I whip around to watch three agents topple. Damn it! Like the other one, they’d almost had me.
Zombies head straight for Milla. I drop my guns and reach for my swords, then step out of my body to remove any arms and legs that reach her way. Different parts soon form a wall between us and the rest of the horde.
When I return to my body, I look for Milla. There! An agent stands behind her, one arm snaked around her neck, the other around her waist. She bucks against him, slamming the back of her head into his nose. Howling in pain, he loosens his hold and she’s able to break free by jamming her elbows into his stomach, then latching onto his arm, at the same time ducking and yanking him over her head.
I palm a gun and, while the guy is down, shoot him in the chest.
As zombies scale the wall of parts, I move in and out of my body. Milla cries out. I whip around. Two agents punch at her, keeping her distracted while a third sneaks up behind her, a collar ready to be snapped around her neck.
No way in hell! I aim, squeeze the trigger. He flies backward.
A frantic thud of footsteps behind me. I spin, ready to shoot, and come face-to-face with the barrel of a .38.
“Drop your weapon,” a hard male voice demands.
Like hell. I go low and kick out my leg. Contact! He drops.
I’m there when he lands, slamming my fist into his nose; cartilage snaps. His eyes close, his body going lax. I straighten—only to fly backward as pain explodes in my shoulder.
I’ve been hit.
Milla unleashes a blood-curdling scream, and I fight my way to my feet. Blood gushes down my shirt. Stars wink over my vision as I try to breathe. I step...step, moving forward. My knees give out, but it doesn’t stop me. I crawl. Have to get to Milla... Can’t let her get hurt...or worse.

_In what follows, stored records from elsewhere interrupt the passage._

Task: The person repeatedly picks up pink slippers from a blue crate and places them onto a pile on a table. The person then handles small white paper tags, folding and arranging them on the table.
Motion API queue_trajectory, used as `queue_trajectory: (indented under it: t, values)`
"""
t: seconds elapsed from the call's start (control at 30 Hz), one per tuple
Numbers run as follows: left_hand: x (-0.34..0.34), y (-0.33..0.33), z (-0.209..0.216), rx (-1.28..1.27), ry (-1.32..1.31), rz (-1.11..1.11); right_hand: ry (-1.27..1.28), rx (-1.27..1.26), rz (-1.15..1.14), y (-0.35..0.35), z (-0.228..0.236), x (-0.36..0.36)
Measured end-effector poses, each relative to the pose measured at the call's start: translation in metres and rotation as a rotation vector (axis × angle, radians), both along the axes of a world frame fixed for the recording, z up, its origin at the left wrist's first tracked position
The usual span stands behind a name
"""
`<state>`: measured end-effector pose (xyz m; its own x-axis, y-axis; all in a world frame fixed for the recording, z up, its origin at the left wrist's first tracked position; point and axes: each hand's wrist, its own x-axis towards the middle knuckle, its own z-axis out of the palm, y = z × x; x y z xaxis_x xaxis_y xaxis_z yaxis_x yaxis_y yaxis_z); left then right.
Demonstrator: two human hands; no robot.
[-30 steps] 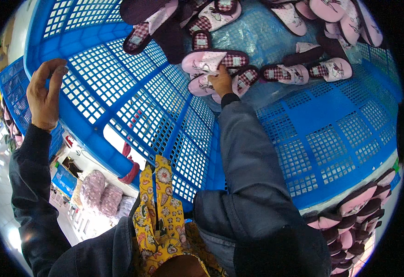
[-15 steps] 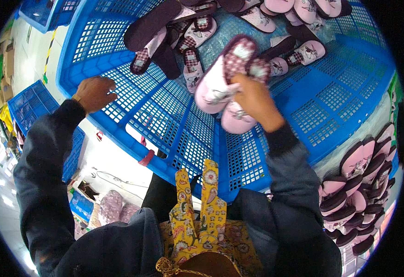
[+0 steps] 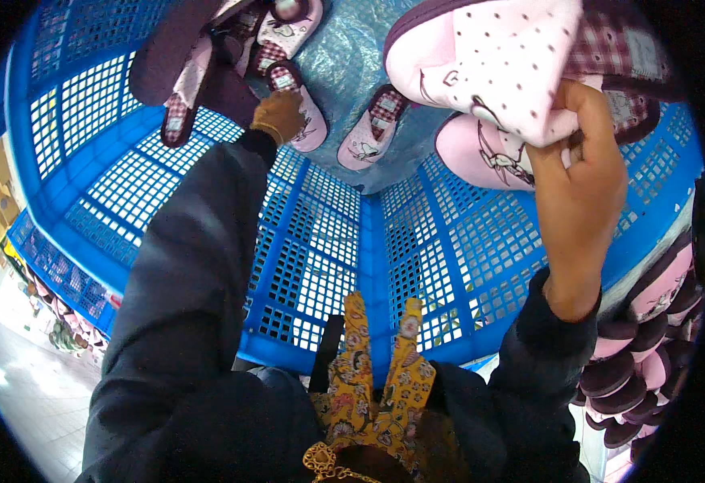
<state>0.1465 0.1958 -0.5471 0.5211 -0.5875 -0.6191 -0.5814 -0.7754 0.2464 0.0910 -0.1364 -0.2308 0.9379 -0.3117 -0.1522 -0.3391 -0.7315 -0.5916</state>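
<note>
A big blue mesh basket (image 3: 374, 249) takes up most of the view, with a clear bluish plastic sheet (image 3: 344, 48) inside it. Beyond its rim on the right is a heap of pink and dark slippers (image 3: 650, 362). The pair of pink slippers (image 3: 489, 64) is raised over the basket's right side, in the right hand (image 3: 582, 173), its fingers pinched on them. The left hand (image 3: 278, 117) reaches a pink slipper (image 3: 314, 129) inside; whether its fingers grip, I cannot tell. One small slipper (image 3: 360, 149) lies between the hands.
</note>
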Motion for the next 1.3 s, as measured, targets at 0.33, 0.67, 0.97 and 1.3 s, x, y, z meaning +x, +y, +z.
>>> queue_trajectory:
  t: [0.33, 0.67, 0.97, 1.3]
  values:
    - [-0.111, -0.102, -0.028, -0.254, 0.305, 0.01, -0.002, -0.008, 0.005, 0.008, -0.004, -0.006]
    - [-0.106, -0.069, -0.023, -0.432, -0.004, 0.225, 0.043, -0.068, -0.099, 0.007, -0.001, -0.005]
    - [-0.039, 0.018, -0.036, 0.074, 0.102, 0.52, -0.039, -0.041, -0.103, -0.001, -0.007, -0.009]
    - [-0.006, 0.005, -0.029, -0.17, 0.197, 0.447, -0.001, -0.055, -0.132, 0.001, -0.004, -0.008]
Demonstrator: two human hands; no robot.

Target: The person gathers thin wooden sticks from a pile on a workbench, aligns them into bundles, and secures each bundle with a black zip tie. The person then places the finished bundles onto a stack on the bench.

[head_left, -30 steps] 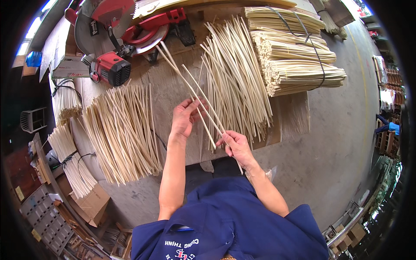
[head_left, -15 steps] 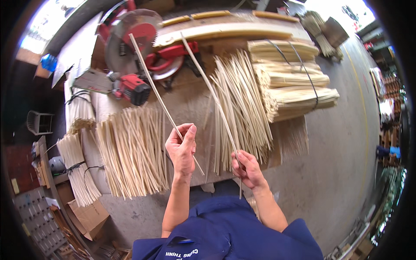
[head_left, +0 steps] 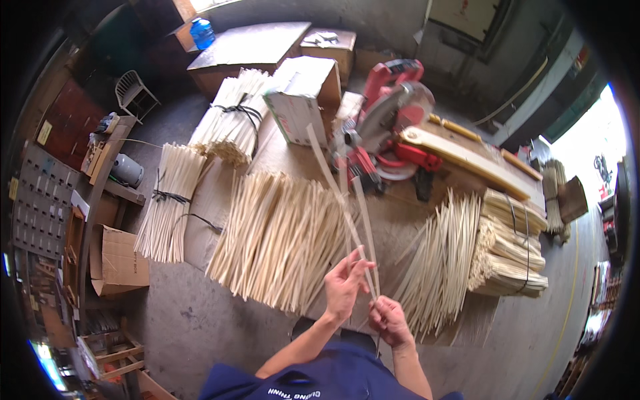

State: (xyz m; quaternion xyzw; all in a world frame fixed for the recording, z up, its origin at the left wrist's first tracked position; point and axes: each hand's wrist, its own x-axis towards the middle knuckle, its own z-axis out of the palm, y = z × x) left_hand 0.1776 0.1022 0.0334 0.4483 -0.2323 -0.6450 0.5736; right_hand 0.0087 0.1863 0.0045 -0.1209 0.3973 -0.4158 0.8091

“No, no. Don’t hurt him.” Suddenly she’s at my side, her soft hands pressing my wound to stop the flow of blood. “Stay still, Frosty. Okay? All right? Just stay still. I’ll take care of you.”
Fog rolls in, but I manage to stay awake. “You...okay?”
“I’m fine. But you... I didn’t shield you.” Tears spill down her cheeks. “Couldn’t get to you in time. I’m sorry. I’m so sorry.”
I try to reach up and wipe those tears away, but movement is impossible. My muscles have seized. “No...tears. Not for...me.” I have trouble catching my breath. “You...all that...matters.”
The tears only fall faster.
“You have a choice,” an unfamiliar voice says.
“I know. I know. We die or we go with you calmly,” she snaps. “You don’t need the collars, and you don’t need to hurt him. We’ll cooperate.”
The tallest one smiles without humor. “I know you’ll go with us calmly because, if one of you acts up, the other dies.”
We’re disarmed, dragged to a van and stuffed in the back, and our friends have no idea, can’t see us through the sea of zombies.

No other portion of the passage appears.